Illustrated by the artist Andres Waissman (http://www.andreswaissman.com)

2. Zinc and neuronal apoptosis

Neuronal apoptosis occurs as a physiological and critical event in the normal development of the nervous system. However, it also occurs as a consequence of brain injury and disease. Extracellular and intracellular stimuli such as trophic factors, oxidative stress, neurotoxins and DNA damage act upon neurons leading to life or apoptotic death decisions. A finely tuned regulation of the cell cycle is essential for cell proliferation and differentiation, but it can also participate in the triggering of neuronal death. In this regards, the re-entry of postmitotic neurons in the cell cycle induces cell death instead of proliferation [25][26].
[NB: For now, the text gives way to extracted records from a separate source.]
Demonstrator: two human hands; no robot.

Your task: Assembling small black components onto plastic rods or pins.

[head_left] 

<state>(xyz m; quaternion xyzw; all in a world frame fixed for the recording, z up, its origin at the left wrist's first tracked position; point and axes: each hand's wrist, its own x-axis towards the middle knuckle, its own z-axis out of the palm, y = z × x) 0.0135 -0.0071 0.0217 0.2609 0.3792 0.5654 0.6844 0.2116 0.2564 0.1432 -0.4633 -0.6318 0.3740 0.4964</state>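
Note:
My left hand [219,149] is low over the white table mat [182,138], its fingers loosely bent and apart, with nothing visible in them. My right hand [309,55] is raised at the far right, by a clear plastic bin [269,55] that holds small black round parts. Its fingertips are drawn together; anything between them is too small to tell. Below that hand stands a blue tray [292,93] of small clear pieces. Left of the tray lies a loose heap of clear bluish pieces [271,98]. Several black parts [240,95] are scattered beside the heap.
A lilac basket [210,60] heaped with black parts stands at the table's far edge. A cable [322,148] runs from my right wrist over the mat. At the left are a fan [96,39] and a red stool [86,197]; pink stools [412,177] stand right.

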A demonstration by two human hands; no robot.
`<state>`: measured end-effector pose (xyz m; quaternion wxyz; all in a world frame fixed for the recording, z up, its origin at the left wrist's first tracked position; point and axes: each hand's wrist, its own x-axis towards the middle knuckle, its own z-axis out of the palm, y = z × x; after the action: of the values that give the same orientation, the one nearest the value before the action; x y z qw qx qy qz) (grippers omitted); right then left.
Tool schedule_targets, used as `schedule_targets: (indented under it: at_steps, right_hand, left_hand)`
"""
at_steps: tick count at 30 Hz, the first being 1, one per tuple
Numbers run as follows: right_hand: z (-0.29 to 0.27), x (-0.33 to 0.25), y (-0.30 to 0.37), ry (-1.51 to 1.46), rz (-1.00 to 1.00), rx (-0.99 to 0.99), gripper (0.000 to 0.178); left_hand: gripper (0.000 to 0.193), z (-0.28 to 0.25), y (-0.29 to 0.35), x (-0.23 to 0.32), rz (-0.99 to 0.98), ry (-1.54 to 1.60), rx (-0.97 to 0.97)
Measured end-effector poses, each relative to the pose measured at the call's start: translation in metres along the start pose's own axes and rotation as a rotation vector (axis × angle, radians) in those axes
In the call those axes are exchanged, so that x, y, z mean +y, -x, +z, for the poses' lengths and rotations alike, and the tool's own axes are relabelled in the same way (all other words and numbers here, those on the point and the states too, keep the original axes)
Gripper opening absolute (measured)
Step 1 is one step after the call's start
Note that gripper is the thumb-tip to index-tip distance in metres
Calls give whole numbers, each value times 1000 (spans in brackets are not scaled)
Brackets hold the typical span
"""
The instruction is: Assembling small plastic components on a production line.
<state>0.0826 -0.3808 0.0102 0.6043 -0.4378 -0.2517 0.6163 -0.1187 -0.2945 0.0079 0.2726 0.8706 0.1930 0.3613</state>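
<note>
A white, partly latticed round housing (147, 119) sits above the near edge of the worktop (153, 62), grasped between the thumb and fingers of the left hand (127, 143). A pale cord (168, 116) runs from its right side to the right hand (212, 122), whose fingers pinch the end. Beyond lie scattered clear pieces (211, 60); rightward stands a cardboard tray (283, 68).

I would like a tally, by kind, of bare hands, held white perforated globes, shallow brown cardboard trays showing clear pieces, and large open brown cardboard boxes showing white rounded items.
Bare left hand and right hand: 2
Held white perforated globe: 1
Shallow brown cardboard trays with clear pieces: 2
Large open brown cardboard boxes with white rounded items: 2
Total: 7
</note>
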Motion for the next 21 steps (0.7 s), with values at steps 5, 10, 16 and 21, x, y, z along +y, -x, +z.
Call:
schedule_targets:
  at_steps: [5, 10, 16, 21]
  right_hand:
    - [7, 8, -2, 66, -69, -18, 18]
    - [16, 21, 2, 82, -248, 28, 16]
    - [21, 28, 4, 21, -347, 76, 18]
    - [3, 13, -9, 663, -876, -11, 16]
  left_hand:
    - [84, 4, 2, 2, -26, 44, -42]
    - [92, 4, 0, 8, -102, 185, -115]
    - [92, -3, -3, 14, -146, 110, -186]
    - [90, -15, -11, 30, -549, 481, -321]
The mechanisms of apoptosis are specific for particular cell types and also depend on the apoptotic signal that initiates the cascade. Zinc depletion induces apoptosis in different cells and tissues (reviewed in [27-29]). In neuronal cells, both low and high zinc concentrations can trigger apoptosis. The accumulation of chelatable zinc in neurons can induce neuronal death after ischemia, epileptic seizures or brain injury by trauma [18, 19]. Cho et al. [30] proposed that endogenous neuronal zinc can physiologically regulate apoptosis. This was based on the finding that the subcutaneous injection of the chelator N,N,N′,N′-tetra-kis(2-pyridylmethyl)ethylenediamine (TPEN) into 7-day-old rats decreased the number of apoptotic neurons in the brain as compared to controls. However, these results as well as others that use TPEN to decrease cellular zinc should be carefully interpreted. TPEN will chelate zinc pools based on its relatively very high affinity for zinc compared to physiological cell zinc ligands. Thus, TPEN-chelatable zinc will not necessarily reflect the zinc pools that are physiologically involved in the regulation of neuronal function and survival.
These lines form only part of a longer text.